#### DIRECTIONS FOR THIS TASK
The lines below that include "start" are to be found and copied.

#### DATA BLOCK
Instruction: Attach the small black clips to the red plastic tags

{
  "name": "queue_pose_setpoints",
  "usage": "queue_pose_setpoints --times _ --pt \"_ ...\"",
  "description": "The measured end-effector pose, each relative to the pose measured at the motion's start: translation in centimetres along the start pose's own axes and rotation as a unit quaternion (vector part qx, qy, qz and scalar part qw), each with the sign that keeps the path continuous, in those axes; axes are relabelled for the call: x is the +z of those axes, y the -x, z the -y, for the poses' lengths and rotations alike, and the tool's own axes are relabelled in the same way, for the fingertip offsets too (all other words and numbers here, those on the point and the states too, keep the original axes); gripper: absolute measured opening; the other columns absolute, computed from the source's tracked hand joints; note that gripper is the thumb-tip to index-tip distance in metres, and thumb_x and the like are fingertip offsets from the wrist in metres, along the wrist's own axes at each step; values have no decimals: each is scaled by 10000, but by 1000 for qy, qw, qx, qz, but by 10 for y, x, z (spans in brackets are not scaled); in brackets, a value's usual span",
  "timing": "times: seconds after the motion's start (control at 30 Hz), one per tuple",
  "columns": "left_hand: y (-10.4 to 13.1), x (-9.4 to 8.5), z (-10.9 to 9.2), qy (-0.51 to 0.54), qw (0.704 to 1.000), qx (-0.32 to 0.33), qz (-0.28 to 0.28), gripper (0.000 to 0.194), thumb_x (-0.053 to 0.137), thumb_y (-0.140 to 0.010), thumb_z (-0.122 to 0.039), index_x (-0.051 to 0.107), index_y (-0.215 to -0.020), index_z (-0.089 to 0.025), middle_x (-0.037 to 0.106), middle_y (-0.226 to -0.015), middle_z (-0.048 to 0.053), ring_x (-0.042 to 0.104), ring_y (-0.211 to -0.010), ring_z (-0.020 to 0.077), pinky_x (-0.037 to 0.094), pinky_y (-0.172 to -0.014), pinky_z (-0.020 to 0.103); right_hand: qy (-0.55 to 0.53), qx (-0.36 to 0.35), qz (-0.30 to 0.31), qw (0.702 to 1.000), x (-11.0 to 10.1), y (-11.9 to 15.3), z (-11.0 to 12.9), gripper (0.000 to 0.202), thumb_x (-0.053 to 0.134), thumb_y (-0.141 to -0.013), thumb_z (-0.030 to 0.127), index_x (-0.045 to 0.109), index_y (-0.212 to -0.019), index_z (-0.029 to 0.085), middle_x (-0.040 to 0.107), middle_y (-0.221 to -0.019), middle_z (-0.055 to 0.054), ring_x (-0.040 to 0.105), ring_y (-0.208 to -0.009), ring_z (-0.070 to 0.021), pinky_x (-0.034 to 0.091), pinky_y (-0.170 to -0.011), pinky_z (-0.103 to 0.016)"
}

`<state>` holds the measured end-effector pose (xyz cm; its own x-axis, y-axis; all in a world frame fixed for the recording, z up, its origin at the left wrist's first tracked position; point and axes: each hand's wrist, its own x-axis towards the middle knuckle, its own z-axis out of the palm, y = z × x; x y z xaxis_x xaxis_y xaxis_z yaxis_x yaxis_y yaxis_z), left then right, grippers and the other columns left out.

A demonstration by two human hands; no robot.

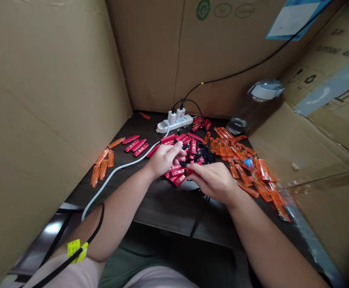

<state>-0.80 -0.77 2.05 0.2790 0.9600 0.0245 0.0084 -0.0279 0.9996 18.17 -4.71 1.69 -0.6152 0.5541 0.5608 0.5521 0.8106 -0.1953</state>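
A heap of red lighters point(193, 147) with gold print and dark ends lies mid-table, with dark thin pieces mixed in at its right. Over its near left side is my left hand point(170, 158), thumb out and fingers curled; whatever they may hold is hidden. My right hand point(215, 180) pinches a red lighter with a dark round end point(187, 172) between thumb and forefinger, at the heap's front edge. The two hands are close but apart. Left of the heap, several red lighters point(140, 148) lie side by side.
Orange see-through lighters point(243, 160) are spread at the right, with a smaller group point(103, 166) at the left. Behind the heap stands a white power strip point(176, 124), its pale cable point(114, 170) crossing the table. A clear bottle point(252, 108) and cardboard walls point(150, 52) enclose the space.
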Motion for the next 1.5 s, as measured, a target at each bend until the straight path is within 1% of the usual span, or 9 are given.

#### RESPONSE BELOW
  "description": "The measured end-effector pose, each relative to the pose measured at the motion's start: translation in centimetres along the start pose's own axes and rotation as a unit quaternion (vector part qx, qy, qz and scalar part qw), each with the sign that keeps the path continuous, in those axes; axes are relabelled for the call: x is the +z of those axes, y the -x, z the -y, for the poses' lengths and rotations alike, and the tool's own axes are relabelled in the same way, for the fingertip offsets too (all other words and numbers here, those on the point and the states too, keep the original axes); gripper: absolute measured opening; the other columns absolute, computed from the source's tracked hand joints; note that gripper is the thumb-tip to index-tip distance in metres, and thumb_x and the like are fingertip offsets from the wrist in metres, along the wrist's own axes at each step; values have no decimals: each is scaled by 10000, but by 1000 for qy, qw, qx, qz, but by 10 for y, x, z (spans in brackets are not scaled); in brackets, a value's usual span",
  "timing": "times: seconds after the motion's start (control at 30 Hz), one per tuple",

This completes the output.